楚晏轻叩桌面,唤出隐在暗处的人,“易棠她到底在哪?”
“主人,易神医在京郊的酒楼。”
楚晏显然对这个答案十分不满意。
那人便又道:“主人,十三已经带着易神医在来的路……”
“殿下——”门口突然传来一声清脆的呼喊。紧接着,军帐的帘子便被掀起。
暗卫听到声音后便躲回了原处,十分敬佩地看着无论何时何地,都敢拔老虎须的易神医。
楚晏面无表情地推开一身酒气的白衣女子,避开探过来的那双手,将手腕缩回袖子中,“我很好。”
“那你喊我回来干嘛。”易棠不满地翻了个白眼,笑嘻嘻地伸手过来,想揽她脖子,说道:“殿下,你都不知道群仙楼里的酒有多香。”
楚晏深深地吸了口气,眼不见心不烦地拿起桌上的案牍,道:“往左看,那儿躺着你的病人。救不活他,你这辈子都别想碰酒了。”
还是这么不经逗。易棠低低嘟囔了一句,认命地坐在了小榻上,给床上那个病殃殃的男人把脉。易棠盯着那个床上那个病恹恹的男人看了会儿,怎么看怎么不对劲,心神一动,拿袖子擦了擦男人的脸。
这才对嘛。
直到全部伪装的痕迹都被除去,易棠才皱着眉,语不惊人死不休地问道:“这该不会是你养的小情人吧?你还别说,这脸长得确实……”
啪嗒一声,楚晏手上的狼毫被丢回了笔山。
易棠立马收起玩笑神色,状若严肃地在军帐里踱起了步子,道:“他身上的外伤倒不怎么打紧,归根结底,病根出在肺腑。按脉象来看,已有积重难返之兆,恐怕病了不少日子了……”
楚晏不耐地蹙眉打断:“能治吗?”
“看起来你很关心他啊。他该不会真的是……”
楚晏凉飕飕地望了她一眼。
“别这么严肃嘛,殿下。”易棠笑道:“不太好治,我也只有三成把握。而且,我手上还缺了味药材。”
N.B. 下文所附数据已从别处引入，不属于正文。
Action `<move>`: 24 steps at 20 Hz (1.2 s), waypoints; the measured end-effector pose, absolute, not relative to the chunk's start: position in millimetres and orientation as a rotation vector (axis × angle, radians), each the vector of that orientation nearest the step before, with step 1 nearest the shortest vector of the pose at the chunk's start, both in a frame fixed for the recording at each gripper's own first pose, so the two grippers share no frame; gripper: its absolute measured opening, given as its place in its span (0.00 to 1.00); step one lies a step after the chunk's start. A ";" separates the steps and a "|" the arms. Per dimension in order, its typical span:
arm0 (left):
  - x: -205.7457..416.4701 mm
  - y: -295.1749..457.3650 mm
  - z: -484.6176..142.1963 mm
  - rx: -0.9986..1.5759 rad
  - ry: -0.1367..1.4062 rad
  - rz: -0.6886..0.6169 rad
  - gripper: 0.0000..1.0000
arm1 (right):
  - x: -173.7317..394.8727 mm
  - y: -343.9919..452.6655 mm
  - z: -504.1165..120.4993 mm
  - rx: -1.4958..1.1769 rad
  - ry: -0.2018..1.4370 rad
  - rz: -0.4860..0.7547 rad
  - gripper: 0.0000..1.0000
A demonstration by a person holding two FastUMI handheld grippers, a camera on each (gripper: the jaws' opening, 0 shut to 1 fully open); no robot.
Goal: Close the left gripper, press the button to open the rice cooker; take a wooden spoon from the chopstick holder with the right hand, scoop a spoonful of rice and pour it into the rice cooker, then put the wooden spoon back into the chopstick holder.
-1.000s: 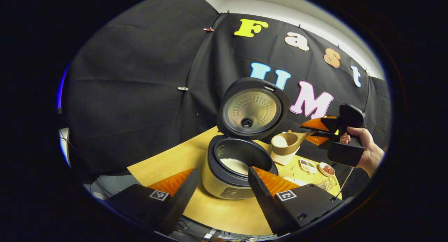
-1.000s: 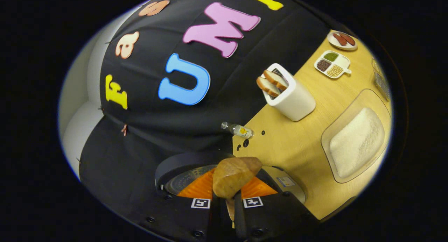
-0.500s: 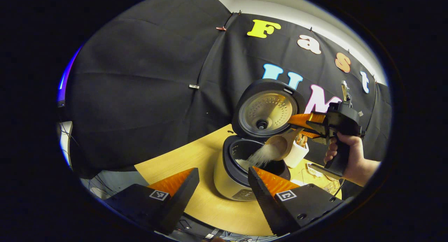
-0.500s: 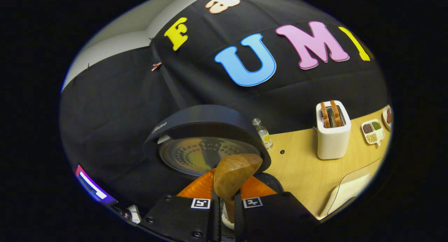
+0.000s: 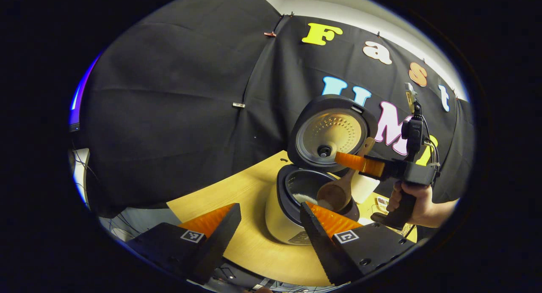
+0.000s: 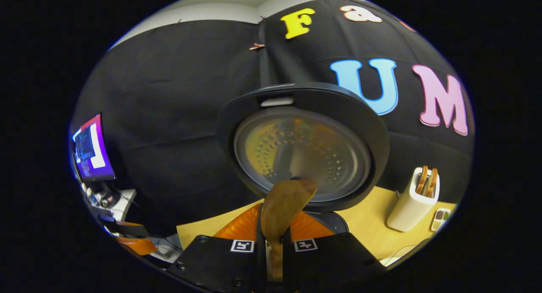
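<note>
In the right gripper view the right gripper has its jaws closed tight on the handle of the wooden spoon, both fingers pressing the handle with no gap to be seen. The bowl of the spoon juts up just ahead of the jaws, rolled over on its side. Straight ahead of it and a little above stands the raised lid of the rice cooker, its metal inner face turned toward the jaws.

From the left gripper view, the left gripper hangs with its jaws wide apart and nothing between them. Just beyond its right finger sits the rice cooker on the table, with white rice low in the pot. The spoon bowl is tipped down over the pot's far rim, at the end of the right gripper's reach.

The pour looks nearly finished. To do it well, keep the bowl over the pot opening until the last grains drop, then roll the wrist level before drawing back, so nothing scatters on the table. The lid is near the spoon tip; pull away low and sideways rather than upward to avoid knocking it. Beyond the cooker, to the jaws' right, stands a white holder, probably where the spoon goes next.
</note>
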State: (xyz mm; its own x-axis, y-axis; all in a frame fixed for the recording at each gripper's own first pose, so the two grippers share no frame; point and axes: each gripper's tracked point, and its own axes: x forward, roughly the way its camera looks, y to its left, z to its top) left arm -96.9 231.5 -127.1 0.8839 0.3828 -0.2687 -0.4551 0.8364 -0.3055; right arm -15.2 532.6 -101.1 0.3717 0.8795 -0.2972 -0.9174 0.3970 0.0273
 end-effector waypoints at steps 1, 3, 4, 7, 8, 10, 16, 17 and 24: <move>-95.9 231.3 -125.9 -0.367 0.200 0.446 0.95 | -21.8 533.0 -101.6 -0.187 0.255 1.184 0.19; -95.8 231.5 -125.0 -0.360 0.198 0.448 0.95 | -37.0 534.0 -107.9 -0.238 0.234 1.229 0.19; -96.0 231.8 -124.6 -0.356 0.197 0.448 0.95 | -40.7 533.2 -112.3 -0.253 0.237 1.243 0.19; -96.2 229.3 -124.9 -0.350 0.199 0.447 0.95 | -41.9 531.8 -114.4 -0.247 0.252 1.239 0.19; -96.5 228.0 -125.2 -0.347 0.199 0.445 0.95 | -40.5 531.4 -111.9 -0.227 0.256 1.229 0.19; -96.0 225.3 -124.5 -0.341 0.201 0.439 0.95 | -33.0 529.9 -100.3 -0.169 0.269 1.198 0.19; -90.7 214.5 -113.1 -0.327 0.186 0.411 0.95 | 8.4 502.2 -59.7 0.109 0.358 1.030 0.19; -89.0 212.0 -109.9 -0.323 0.182 0.405 0.95 | 16.9 493.3 -52.7 0.151 0.365 0.998 0.19; -69.1 176.0 -90.1 -0.306 0.168 0.327 0.95 | 83.8 383.4 -15.1 0.344 0.372 0.755 0.19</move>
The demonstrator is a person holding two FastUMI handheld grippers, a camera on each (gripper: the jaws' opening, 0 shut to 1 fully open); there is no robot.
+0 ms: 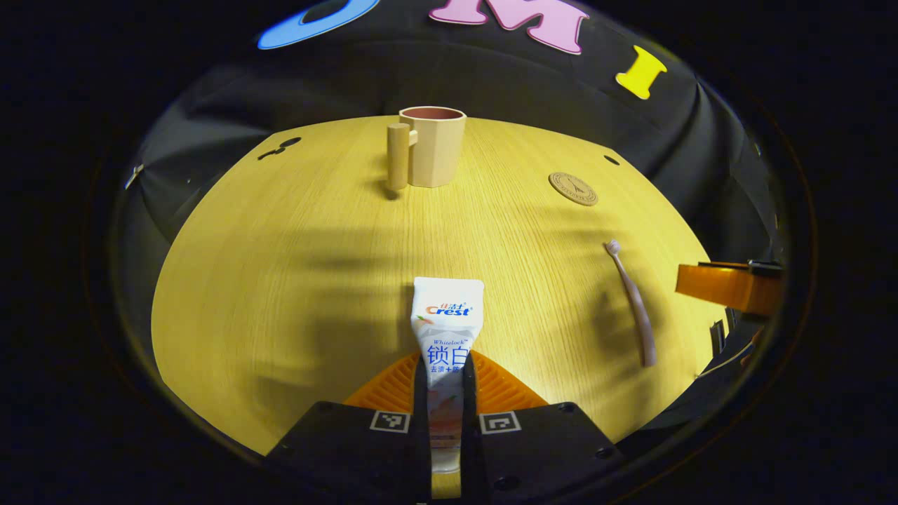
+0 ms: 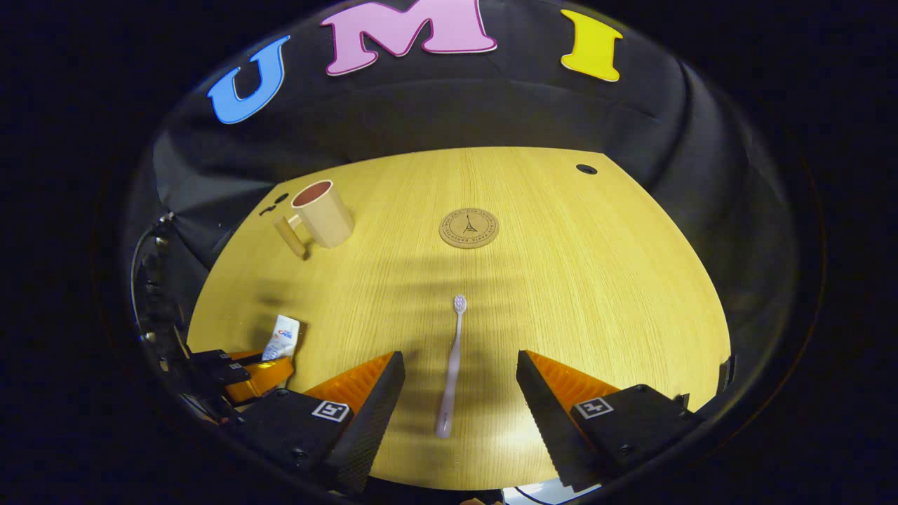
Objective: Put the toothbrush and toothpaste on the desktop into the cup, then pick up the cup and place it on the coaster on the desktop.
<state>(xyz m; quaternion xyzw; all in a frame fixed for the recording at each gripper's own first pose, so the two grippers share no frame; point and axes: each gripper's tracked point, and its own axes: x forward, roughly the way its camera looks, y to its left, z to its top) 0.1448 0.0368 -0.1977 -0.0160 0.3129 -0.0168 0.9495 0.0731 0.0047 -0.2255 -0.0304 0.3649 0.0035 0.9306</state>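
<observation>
My left gripper (image 1: 445,375) is shut on the white toothpaste tube (image 1: 446,330), which juts forward from between its fingers over the wooden desktop (image 1: 280,266). The beige cup (image 1: 431,145) with a side handle stands upright at the far side of the desk. In the right gripper view, my right gripper (image 2: 459,372) stands open low over the desk, with the pale pink toothbrush (image 2: 452,365) lying flat between its fingers, bristles pointing away. The round cork coaster (image 2: 468,228) lies beyond the toothbrush. The cup (image 2: 324,213) is at the far left there, and the toothpaste tube (image 2: 282,338) shows in the left gripper.
The desk's far edge meets the black booth cloth. A small dark hole (image 2: 586,169) sits in the desktop's far right corner. Bare wood lies between the cup, the coaster (image 1: 573,188) and the toothbrush (image 1: 633,301).
</observation>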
易棠遗憾地望了眼榻上的病美人,劝道:“从前也没听你过这号人,估计不是什么重要人物,要不然就别治了?
“你别瞪我,我也没办法啊。人各有命,你易姐姐我又不是许愿池里的王八。”
楚晏:“差了哪味药材?我让底下人去寻。”
易棠:“这药材可不是人多就能找到的,我去年冬天在雪山上冻了半个月,费尽心思才找到那么几株。”
“还在?”楚晏言简意赅地道:“那就先给他用。”
“不行。”易棠拒绝得也很果断:“那是留给你用的。没了那药材,你冬日里又要难受了。”